- Opening Delimiter -
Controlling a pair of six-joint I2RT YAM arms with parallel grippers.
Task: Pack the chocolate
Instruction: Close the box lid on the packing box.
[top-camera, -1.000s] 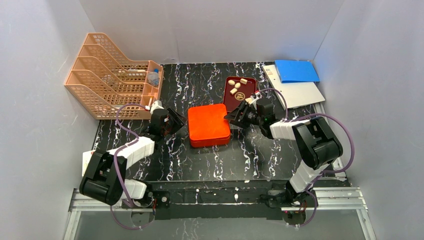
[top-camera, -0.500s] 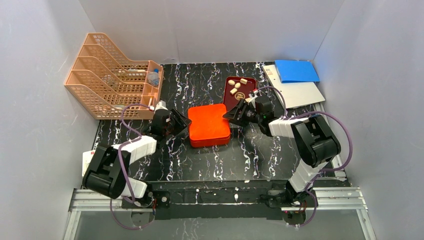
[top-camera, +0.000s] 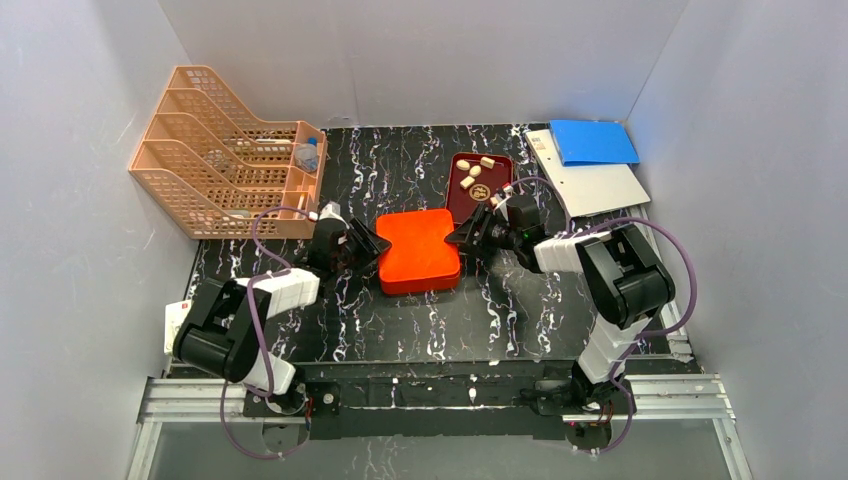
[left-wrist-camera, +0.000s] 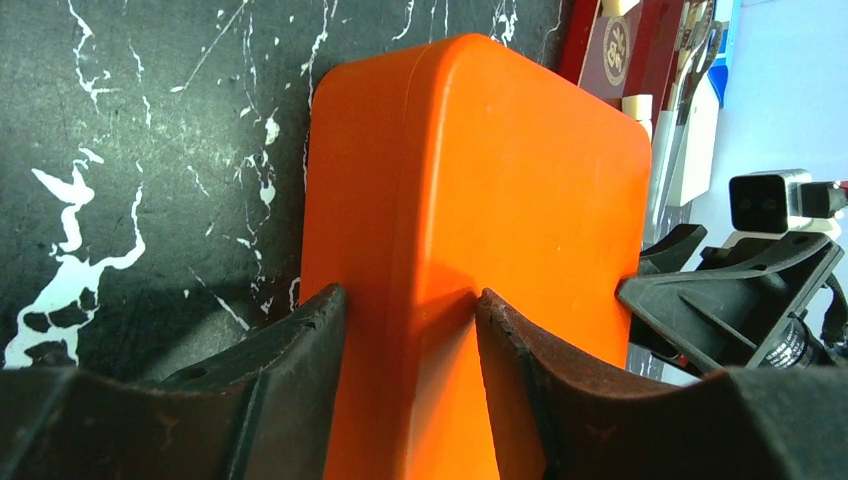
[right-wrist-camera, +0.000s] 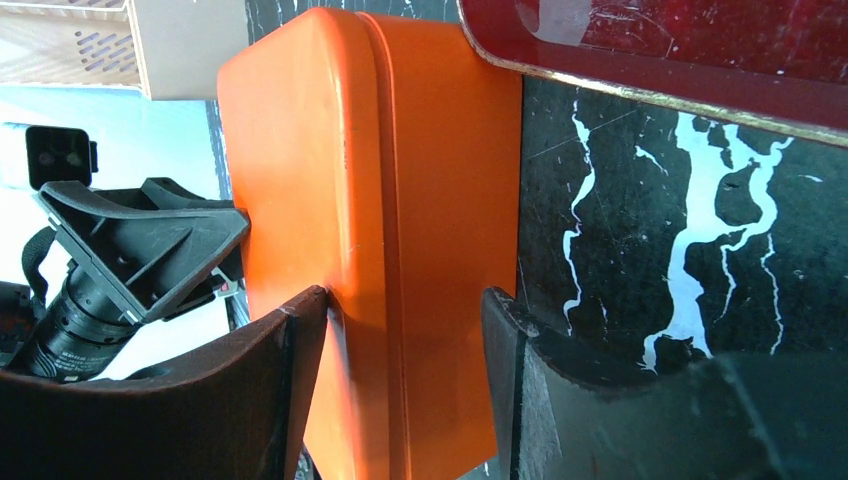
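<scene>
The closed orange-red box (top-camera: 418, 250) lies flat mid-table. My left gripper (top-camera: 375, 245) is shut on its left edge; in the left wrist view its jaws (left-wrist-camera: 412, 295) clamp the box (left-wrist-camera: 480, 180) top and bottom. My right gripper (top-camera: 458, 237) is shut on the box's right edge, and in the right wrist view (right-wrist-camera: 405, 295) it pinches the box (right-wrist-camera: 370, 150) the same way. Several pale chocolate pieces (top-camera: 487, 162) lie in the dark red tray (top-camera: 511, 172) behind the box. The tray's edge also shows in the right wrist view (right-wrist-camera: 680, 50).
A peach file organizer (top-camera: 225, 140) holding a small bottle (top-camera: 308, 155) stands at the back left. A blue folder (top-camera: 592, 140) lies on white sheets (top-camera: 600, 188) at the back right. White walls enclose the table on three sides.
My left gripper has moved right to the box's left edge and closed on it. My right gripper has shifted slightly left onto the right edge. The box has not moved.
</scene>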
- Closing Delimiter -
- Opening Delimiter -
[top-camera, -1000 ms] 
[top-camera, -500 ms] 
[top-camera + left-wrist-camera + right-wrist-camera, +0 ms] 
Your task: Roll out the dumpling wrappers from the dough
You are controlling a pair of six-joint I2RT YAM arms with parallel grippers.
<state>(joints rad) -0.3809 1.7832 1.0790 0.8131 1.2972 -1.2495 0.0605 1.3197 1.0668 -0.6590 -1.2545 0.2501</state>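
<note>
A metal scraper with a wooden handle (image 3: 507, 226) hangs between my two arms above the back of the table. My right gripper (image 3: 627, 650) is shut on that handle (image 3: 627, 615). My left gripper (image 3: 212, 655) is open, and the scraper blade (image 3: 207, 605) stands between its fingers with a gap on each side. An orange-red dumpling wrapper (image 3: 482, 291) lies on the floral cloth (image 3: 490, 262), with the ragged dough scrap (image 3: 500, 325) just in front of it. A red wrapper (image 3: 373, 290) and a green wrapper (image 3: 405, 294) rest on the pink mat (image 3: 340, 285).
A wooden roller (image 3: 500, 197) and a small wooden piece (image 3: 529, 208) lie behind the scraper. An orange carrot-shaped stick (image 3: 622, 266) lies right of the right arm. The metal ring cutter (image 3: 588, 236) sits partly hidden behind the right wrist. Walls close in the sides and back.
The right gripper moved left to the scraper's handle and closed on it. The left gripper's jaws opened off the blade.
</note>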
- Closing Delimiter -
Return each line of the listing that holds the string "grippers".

Solution to this exercise:
Controlling a pair of six-joint I2RT YAM arms with parallel grippers.
You are controlling a pair of six-joint I2RT YAM arms with parallel grippers.

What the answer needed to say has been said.